Difficile raccontare la propria vita professionale in poche righe, quando un’amica mi ha chiesto come mai non avessi previsto la sezione “bio” le ho detto: – Non bastano le fotografie? – Il fatto che l’abbia ripristinata vi fa immaginare la sua risposta.

Cercherò di essere informale:

Nasco nel 1981 da due genitori colti e uniti dalla passione per il viaggio; vedere il mondo insieme a loro è stato “l’inizio” migliore che potessi sperare. Gli studi classici mi hanno poi portata ad avere una curiosità umanistica nei confronti della superficie del “visibile”, di conseguenza fin da giovane la mia passione si manifestava nel tentativo di scostare il velo, svelare appunto, il secondo significato delle cose, raccontare la poesia, anche dove era molto difficile da trovare. Una sorta di kit di sopravvivenza interiore.
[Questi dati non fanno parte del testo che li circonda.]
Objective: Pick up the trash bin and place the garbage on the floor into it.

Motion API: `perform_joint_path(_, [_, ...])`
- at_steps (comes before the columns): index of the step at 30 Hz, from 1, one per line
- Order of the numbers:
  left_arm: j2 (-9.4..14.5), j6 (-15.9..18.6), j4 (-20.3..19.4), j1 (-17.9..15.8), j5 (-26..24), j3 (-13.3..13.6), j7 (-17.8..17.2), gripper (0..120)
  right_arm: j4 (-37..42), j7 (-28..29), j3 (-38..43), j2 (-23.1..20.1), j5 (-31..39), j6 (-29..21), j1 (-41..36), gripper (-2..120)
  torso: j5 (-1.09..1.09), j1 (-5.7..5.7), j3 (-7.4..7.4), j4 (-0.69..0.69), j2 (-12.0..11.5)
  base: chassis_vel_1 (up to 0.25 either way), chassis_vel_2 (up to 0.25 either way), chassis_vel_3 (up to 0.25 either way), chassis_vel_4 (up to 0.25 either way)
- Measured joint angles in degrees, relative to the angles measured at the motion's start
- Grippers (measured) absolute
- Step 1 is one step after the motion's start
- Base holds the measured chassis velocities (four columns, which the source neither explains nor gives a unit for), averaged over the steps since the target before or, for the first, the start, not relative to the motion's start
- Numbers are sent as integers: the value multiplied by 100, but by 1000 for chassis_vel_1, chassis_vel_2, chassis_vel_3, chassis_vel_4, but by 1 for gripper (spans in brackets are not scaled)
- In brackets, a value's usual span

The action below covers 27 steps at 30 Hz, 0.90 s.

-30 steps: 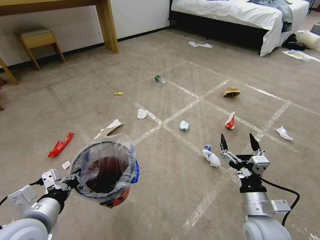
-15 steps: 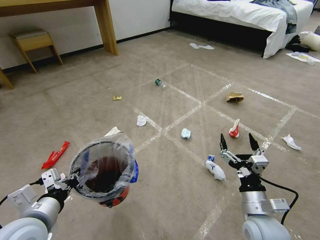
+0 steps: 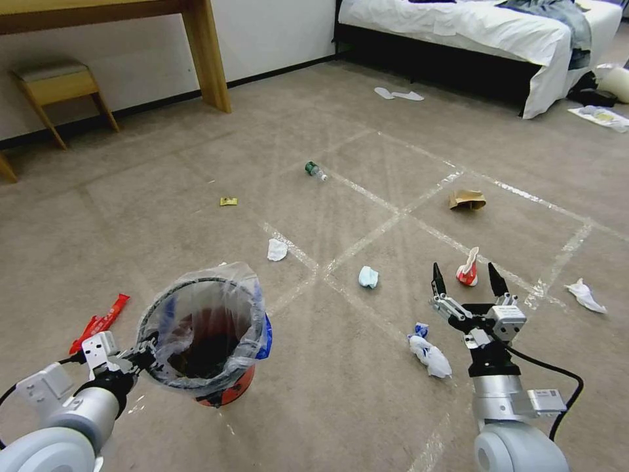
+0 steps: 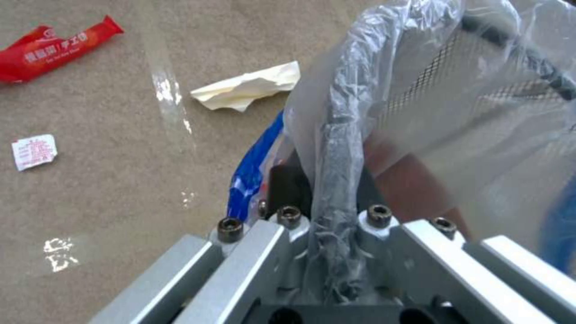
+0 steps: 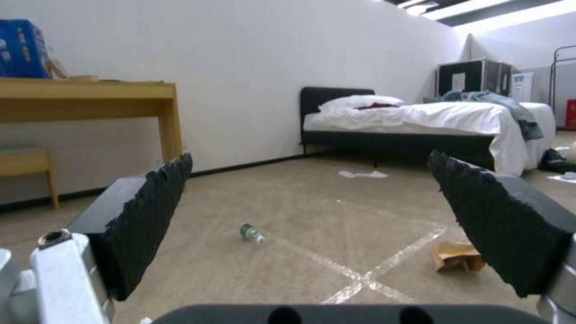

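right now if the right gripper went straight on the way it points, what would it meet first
Probably nothing soon. The right gripper, open, points level across the floor; its wrist view shows bare carpet between the fingers, then the bottle just off centre, the wall behind. Depth is unclear.

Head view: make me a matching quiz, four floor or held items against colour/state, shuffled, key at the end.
Things:
1. trash bin
2. plastic bottle
3. paper bag
4. long wrapper

Descriptions:
A. brown, crumpled, lying beside a tape line
B. red, flat on the carpet near the left arm
C. green label, lying on its side
D. lined with clear plastic, rim clamped by the left gripper

Pairs: 1-D, 2-C, 3-A, 4-B
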Motion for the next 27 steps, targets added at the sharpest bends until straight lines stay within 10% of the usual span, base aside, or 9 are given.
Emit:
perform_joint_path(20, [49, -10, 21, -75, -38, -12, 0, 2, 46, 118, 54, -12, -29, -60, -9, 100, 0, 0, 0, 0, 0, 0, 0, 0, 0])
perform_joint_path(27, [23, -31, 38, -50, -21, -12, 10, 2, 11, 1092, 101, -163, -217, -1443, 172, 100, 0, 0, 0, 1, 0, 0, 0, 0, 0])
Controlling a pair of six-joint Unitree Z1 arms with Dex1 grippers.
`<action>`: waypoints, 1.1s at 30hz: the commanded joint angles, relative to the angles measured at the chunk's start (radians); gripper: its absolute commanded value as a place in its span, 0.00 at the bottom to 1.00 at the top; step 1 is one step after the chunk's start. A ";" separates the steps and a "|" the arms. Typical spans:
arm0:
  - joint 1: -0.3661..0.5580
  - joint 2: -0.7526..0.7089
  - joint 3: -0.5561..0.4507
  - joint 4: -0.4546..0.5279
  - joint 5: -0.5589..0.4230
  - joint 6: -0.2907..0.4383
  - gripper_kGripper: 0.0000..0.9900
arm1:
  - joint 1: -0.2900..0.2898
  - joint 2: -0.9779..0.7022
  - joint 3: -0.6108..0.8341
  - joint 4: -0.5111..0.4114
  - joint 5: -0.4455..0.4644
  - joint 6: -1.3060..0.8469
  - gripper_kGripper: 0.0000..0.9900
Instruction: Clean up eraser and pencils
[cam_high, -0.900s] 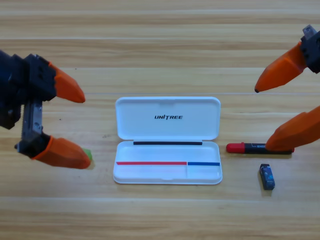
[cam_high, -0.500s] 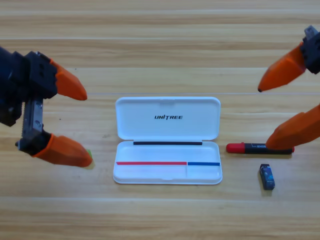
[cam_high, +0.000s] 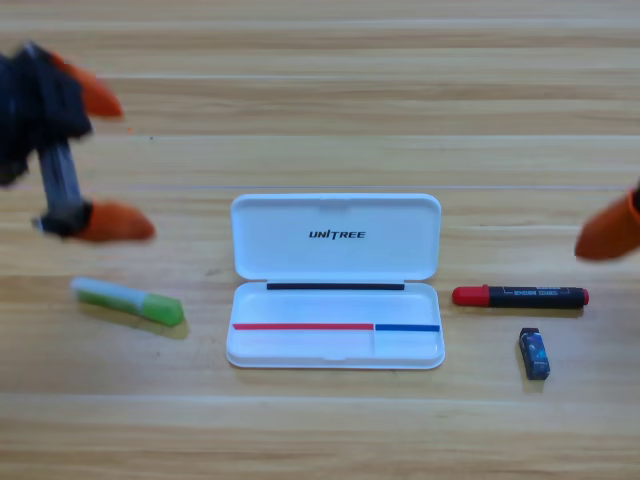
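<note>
Pencils and eraser lie loose on the table

Left pincer hangs jaws apart, above the green pencil — left of the open white case. Black pencil and eraser lie right of it. Right pincer shows only one orange tip at the edge — jaws cannot be told.
</note>
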 joint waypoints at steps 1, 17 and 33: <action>-0.017 0.009 0.003 0.005 0.059 0.055 1.00 | -0.034 0.117 0.107 -0.020 -0.014 0.137 1.00; 0.360 0.213 -0.037 0.126 -0.193 0.773 0.99 | -0.042 0.479 0.049 -0.097 0.038 0.513 0.96; 0.615 0.545 -0.220 0.381 -0.365 1.127 1.00 | -0.040 0.565 0.061 -0.115 0.064 0.577 0.84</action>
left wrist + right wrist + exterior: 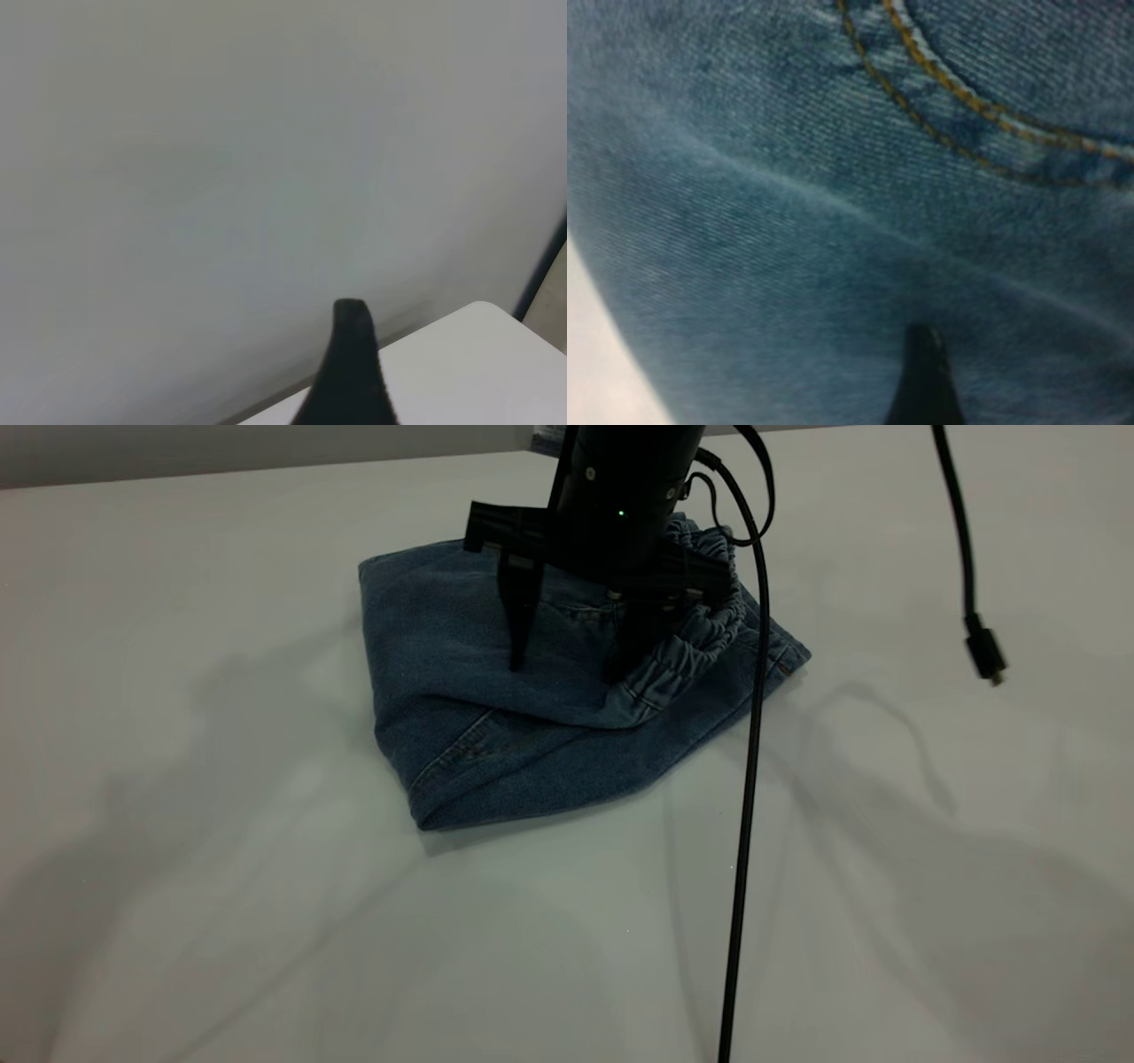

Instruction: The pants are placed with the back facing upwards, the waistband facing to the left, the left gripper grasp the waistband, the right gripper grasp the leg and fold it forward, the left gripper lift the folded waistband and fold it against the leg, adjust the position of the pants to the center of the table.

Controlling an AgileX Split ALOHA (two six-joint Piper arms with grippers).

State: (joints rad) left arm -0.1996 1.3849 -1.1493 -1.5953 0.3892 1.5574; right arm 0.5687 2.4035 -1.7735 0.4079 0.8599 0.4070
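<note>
Pants (532, 717) lie folded into a compact bundle on the white tabletop (221, 921), waistband (700, 638) doubled over on top toward the right side. Right gripper (567, 664) stands over the bundle, fingers (518, 629) apart, tips touching or just above the denim. Right wrist view shows close denim and orange pocket stitching. Left gripper (350, 372) is off the cloth; its finger spacing cannot be told. Judgement: folds done, centring remains. Press flat and slide slowly so the layers do not shear apart.

Folded pants (532, 717) on the table (221, 912), waistband (700, 646) on top at right
</note>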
Grazie agli studi artistici e pubblicitari conseguiti all’Istituto Europeo di Design di Roma, ho avuto modo di conoscere e impaginare lo spazio, disegnare e interpretare simboli. Conoscendo il ruolo della comunicazione visiva, l’interpretazione dei significanti e dei significati, dopo anni di lavoro in ambito grafico/pubblicitario in una multinazionale americana, ho finalmente conosciuto la Fotografia. Ricordo che ne ero affascinata fin da quando ero bambina, dentro una piccola scatola nera rimanevano immagini appena passate e diventavano eterne: era un gioco che adoravo e ne ero curiosa. Quando poi capii cosa volesse dire foto – grafia, me ne innamorai perdutamente. Negli anni ho immortalato attori, ho lavorato in pubblicità – da questa parte ora -, per serie tv come fotografa di scena, ho fotografato tanti luoghi e tantissimi visi, nazioni e culture diverse e ho realizzato progetti di fotografia documentaria.

Raccontare storie è quello che amo fare, ma forse ancora di più amo farmele raccontare: oltre al lavoro fotografico infatti, ho iniziato a scrivere e girare documentari video con Alessandro Leligdowicz, compagno di vita e di sogni realizzabili, per questo ancora più folli.

Oggi lavoro in Italia come fotografa di reportage e documentarista.